Because we’re also interested in protecting the environment and sustainability here at Mind and Body Foods, we’ll also be talking about food waste at both of these stages.

Why is food waste important – or rather important to stop? Because one third of all human-created greenhouse emissions are from producing our food. 40% of that food in the U.S. goes to waste. That’s an incredible amount of greenhouse gases that can be eliminated if we can stop wasting so much food.

Part of the solution to stopping food waste is understanding the different stages of the food production process and how they contribute to the problem.

Upstream Stage of Food Processing

The upstream phase of food processing is the first stage. It involves searching for and extracting the raw materials needed for your foods and the foods, themselves.

The upstream stage doesn’t involve any processing of the food, it only involves getting the raw materials to grow out of the ground – or be raised.

50% of food waste in the world occurs at the upstream phase of the process.

When it comes to upstream food waste, developing countries are the bigger perpetrators with inefficient methods of getting food to the next phase of the process before they spoil.

Despite more of the food waste coming from the upstream phase, it might not have as big of an environmental impact as food wasted during the downstream stage. This is because not as much has gone into the food yet at this point. It’s only been grown or raised.

Downstream Stage of Food Processing

The downstream stage of food processing is everything after producing the actual food. It involves processing, transporting, storing, selling, and cooking the food.

While developing countries waste more food at the upstream stage, developed countries are bigger offenders in the downstream stage.

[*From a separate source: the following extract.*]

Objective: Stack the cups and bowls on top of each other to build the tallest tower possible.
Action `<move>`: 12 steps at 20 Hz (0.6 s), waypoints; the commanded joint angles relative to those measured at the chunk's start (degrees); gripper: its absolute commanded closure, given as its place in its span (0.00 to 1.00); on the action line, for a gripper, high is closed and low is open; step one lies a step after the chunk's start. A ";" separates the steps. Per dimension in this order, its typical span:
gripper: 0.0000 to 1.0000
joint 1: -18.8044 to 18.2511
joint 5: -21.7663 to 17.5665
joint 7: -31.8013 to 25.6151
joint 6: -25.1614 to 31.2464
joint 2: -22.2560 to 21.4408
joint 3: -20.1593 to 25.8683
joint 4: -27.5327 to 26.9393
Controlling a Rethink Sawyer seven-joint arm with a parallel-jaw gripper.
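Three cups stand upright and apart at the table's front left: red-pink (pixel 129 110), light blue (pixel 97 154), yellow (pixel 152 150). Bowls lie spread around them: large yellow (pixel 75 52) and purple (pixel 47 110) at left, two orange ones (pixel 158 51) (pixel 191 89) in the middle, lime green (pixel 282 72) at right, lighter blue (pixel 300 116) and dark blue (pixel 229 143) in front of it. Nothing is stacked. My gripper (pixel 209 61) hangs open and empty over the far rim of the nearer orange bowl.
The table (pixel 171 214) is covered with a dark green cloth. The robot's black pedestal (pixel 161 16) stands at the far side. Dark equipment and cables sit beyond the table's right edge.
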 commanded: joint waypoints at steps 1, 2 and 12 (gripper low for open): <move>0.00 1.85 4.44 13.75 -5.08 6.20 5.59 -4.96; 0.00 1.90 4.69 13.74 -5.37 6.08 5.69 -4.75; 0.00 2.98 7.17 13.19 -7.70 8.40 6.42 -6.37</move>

Food wasted at this stage is a bigger deal in terms of environmental impact because so much more has gone into making it. Consider all the transportation, alone. Think of all the CO2 emitted in ferrying these foods from farms to processing centers, then to stores, and to your house all for that food to just wind up not getting eaten.

All of that waste could be saved if we were better at planning what we’re going to eat and planning accordingly. If we could only figure out how to buy only the foods we’re actually going to eat, we could save a huge chunk out of all the carbon emissions emitted on this planet.